With curiosity and amazement you move 

Each day anew 

Nothing yet to prove 

 

You’re now on life’s roster 

Up and onward you go 

A sense of wonder it will foster 

 

My hope for you is this 

A life worth living 

One full of pure bliss 

 

When trouble does arise 

Struggle in the journey 

But reach for clear skies 

 

Journey on, little one 

Go forth with no fear 

The ride has only just begun

 

It’s one of her favorite poems. Her life is mid-metamorphosis, and so is his. “I was trying to look at the bright side and think through him, how he’s going to see the world. A lot of my focus has shifted to him. I’ve spent the last several years going to therapy and learning who I am and why I am the way I am, and that’s helped me want to get back into writing.”


The secret poet finds inspiration online as well. “Given this time in life and all the things that are going on in the world, I’ve been trying to avoid the doom scroll as everyone collectively does. […] Part of that was trying to find accounts and people that I find inspiring for one reason or another. I’ve been trying to follow more makers and artists on Instagram.” One such artist is Morgan Harper Nichols


(@morganharpernichols).
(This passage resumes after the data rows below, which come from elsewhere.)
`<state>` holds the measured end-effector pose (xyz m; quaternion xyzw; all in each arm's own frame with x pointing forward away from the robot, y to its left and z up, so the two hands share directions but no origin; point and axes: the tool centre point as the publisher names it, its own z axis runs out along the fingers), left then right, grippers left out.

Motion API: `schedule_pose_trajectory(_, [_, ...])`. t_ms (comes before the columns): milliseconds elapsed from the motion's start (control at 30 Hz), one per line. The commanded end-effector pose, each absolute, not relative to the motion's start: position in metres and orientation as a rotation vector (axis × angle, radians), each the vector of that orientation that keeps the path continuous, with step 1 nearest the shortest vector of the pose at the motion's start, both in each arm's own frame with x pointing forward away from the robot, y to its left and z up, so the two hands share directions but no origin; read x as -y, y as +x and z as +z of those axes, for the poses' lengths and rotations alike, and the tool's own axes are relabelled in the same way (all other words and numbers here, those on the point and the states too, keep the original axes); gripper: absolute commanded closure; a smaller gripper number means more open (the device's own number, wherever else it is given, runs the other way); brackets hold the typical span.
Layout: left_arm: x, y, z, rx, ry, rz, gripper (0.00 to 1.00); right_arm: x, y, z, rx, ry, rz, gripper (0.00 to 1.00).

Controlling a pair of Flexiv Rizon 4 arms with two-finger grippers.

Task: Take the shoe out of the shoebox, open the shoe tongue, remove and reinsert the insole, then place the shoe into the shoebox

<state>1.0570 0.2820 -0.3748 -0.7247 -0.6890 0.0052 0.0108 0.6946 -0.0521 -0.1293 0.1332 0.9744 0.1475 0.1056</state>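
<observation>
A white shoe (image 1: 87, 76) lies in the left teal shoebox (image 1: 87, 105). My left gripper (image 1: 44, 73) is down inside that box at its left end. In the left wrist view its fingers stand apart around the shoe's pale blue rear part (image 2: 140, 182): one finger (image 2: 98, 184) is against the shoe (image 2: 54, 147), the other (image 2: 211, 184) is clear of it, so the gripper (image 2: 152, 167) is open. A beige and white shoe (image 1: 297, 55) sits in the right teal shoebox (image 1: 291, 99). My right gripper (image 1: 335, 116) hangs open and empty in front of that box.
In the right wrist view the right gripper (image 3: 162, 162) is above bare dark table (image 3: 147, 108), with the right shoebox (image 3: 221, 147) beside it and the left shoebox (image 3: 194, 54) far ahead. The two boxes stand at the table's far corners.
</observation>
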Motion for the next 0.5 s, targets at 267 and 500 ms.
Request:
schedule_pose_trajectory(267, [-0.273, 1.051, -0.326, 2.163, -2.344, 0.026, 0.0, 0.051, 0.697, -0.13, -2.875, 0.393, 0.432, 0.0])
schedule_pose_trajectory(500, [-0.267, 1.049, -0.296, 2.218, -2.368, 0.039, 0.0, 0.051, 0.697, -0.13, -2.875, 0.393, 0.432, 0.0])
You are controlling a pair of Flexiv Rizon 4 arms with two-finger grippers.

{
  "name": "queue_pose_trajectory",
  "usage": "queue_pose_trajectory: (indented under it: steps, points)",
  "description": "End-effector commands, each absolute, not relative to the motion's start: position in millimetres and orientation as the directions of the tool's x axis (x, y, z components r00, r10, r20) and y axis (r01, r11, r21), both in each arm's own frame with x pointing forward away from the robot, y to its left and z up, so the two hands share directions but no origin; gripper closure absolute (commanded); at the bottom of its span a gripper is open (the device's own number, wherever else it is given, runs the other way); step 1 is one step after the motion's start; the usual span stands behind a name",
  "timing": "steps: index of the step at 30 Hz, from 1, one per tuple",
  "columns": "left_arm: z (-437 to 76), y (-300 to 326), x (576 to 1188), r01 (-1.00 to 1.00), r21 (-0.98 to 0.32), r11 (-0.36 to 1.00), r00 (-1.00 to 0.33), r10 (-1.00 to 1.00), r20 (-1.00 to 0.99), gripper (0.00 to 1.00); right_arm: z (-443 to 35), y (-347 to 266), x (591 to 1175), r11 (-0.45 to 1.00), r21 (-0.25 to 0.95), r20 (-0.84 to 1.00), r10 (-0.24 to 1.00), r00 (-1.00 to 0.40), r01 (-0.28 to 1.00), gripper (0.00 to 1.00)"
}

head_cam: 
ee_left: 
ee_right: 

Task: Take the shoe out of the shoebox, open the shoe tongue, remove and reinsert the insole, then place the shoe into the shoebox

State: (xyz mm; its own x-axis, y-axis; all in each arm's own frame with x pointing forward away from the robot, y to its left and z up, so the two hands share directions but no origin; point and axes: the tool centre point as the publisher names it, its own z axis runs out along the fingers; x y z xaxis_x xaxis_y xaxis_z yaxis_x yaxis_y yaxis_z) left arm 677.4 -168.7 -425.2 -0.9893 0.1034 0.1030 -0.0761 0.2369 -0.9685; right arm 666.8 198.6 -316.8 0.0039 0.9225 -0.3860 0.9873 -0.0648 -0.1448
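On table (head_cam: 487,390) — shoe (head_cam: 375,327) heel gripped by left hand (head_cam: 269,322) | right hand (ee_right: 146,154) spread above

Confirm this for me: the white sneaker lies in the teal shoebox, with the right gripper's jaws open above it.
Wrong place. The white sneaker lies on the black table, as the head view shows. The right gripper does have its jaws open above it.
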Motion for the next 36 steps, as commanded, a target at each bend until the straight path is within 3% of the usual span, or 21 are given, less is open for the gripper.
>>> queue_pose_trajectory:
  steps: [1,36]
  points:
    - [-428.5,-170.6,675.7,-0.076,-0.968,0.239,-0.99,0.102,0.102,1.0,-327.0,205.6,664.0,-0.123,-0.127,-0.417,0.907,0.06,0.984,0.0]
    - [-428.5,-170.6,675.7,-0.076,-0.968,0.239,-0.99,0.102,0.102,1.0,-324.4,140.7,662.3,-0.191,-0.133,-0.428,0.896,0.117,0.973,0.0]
Nikdel appreciates the daily joy and encouragement she gets from Nichols’ vignettes, poems, affirmations, and artwork. “Every day, she sends out more to the poem or the reason behind it, or she’ll describe why she made it,” Nikdel said. “I get those every morning, and I can’t tell you how many of those I’ve saved in my phone that relate to various things in my life.”


The presentation, too, has been a fun, creative piece to her poetic puzzle. “I’ve tried to find things in nature or life that have reflected what I’m feeling in my poem without giving too much away.” Her poem ‘coolest’ about the city she loves is photographed in a bed of bright yellow peanut flowers that grow in the city’s rain gardens along Avenue A. Her work ‘cadence.’, an introspection on time, lies beneath the hour and minute hands of the clock at her house, and ‘radiance’ is only right to be before the lovely “Lady on the Wall” mural. Her poem, ‘lost,’ is printed on a map between where she’s been and where she is now. This artistic approach to presenting her poetry has become central to her process. 


YOU’RE NOT ALONE


Nikdel had advice for other poets looking to get started or share their work. “I think back to how many stanzas there are, should I be writing in a certain form, should it be a limerick, should I follow as a sonnet…No. I learned all that, which helped me figure out the style I like to write in. I prefer that spoken from the heart – no true rhyme or reason [poetry]. […] I think that eludes more to the emotion behind it and how I’m feeling about it,” she said. “Just do what feels right for you. Especially if you’re doing it for yourself, there is no right or wrong. If it feels good, it is good. If it makes you happy, who is anyone else to judge you for it?”


Asked what she hopes readers glean from her poetry, Nikdel said, “Much like music and poems have done for me, I hope somebody can find something in it that makes them feel good or feel like they’re not alone for feeling those feelings. It’s big to feel validated. People just want to be heard and know they’re not alone.”